Haber otorgado el beneplácito al embajador de la dictadura de Nicolás Maduro en México constituye una vergüenza para el país, un error político, pero sobre todo una pifia diplomática innecesaria. Lo es por la persona al que le fue concedido, por las explicaciones que se dieron y por la incapacidad o renuencia a adoptar una solución factible, fácil y económica.
Francisco Arias Cárdenas fue golpista con Chávez en 1992. Se dirá que se trataba de una buena causa, contra un régimen neoliberal; que Chávez también lo fue; pero nada de todo eso justifica su aceptación por un tercer país. Los venezolanos eligieron a Chávez en 1998, pero México no tenía por qué aceptar a uno de sus colegas. Ya me imagino si el gobierno chileno de Patricio Aylwin en 1990 nos hubiera mandado de nuevo embajador a un ex miembro de la junta que derrocó a Salvador Allende. Que por cierto Carlos Andrés Pérez, el presidente venezolano contra el cual se alzaron, entre otros, Chávez y Arias Cárdenas, era tan amigo de México como el «Chicho».
En segundo lugar, la Cancillería inventó una serie de mentiras o medias verdades para justificar el otorgamiento del beneplácito. La Convención de Viena no obliga a otorgar o negar beneplácitos en un plazo determinado, y la supuesta, anacrónica y absurda Doctrina Estrada no dice absolutamente nada al respecto. La tesis según la cual en los archivos de la Cancillería no figura ningún trazo de un beneplácito anteriormente negado es un argumento para tontos e ignorantes. Los beneplácitos no se niegan por escrito; se hace palpable de manera indirecta u oficiosa que un determinado país no desea que fulano de tal sea el embajador de otro determinado país y punto.

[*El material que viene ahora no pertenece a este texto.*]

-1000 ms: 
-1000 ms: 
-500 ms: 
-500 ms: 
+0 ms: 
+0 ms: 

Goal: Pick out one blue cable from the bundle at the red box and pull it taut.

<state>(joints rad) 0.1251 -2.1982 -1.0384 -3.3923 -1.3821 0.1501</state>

Me remito a los dos casos que sí conozco, de dos beneplácitos negados en los hechos a México, en los años ochenta. Tanto el Reino de Holanda como el Reino Unido le comunicaron a los gobiernos de De la Madrid y de Salinas de Gortari que sus candidatos a ocupar la representación diplomática de México en La Haya y Londres no eran aceptables, y que mejor los retiraran. Si no deseaban hacerlo, no habría un rechazo formal, pero jamás una aceptación. Se retiraron ambas candidaturas, después de un “intervalo decente”.
Por último, acceder a la petición de Maduro fue un error político. La embajadora anterior del dictador había sido por lo menos aprobada por la Asamblea Nacional, donde la oposición es mayoritaria. Arias Cárdenas es el embajador de la Asamblea Constituyente, espuria, desconocida por buena parte del mundo, y repudiada por el pueblo venezolano. Maduro lo es también. Incluso en términos jurídicos no queda claro si podrá tomar posesión de la representación diplomática en la Ciudad de México.
Pero, sobre todo, la metida de pata trae dos consecuencias lamentables. En primer lugar, cualquier taparrabos de neutralidad al que hubiera podido aspirar López Obrador se destruyó. Por razones de pura afinidad ideológica, se otorgó un beneplácito innecesario. ¿Por qué innecesario? La respuesta es evidente para cualquiera con un mínimo de experiencia. Bastaba con no dar respuesta a la solicitud de Maduro: ni sí, ni no. Nos lo han hecho muchas veces; todos los países recurren a esta medida; nadie puede reclamar nada, y si reclaman, ni siquiera es pertinente responder. “Estamos estudiando el caso”.
Al desaparecer todo viso de neutralidad, queda patente la toma de partido de AMLO por Maduro y la marginación completa de la Cancillería. Sabíamos que no metió ni las manos en el tema del rey de España; conocimos las objeciones del secretario a las modalidades de la visita de Kushner a México y cómo fue informado a última hora; ahora nos enteramos de que tampoco incide en la política hacia Venezuela. Nadie nos va a convencer de que Ebrard no sabía que existía una alternativa, y que prefirió el oso de Arias Cárdenas a la demora indefinida. Fueron Morena y las huestes chavistas mexicanas, que obviamente se brincaron a Ebrard y convencieron a quienes mandan de que sí había que aceptar al enviado de Maduro. Golpista, ilegal e innecesario.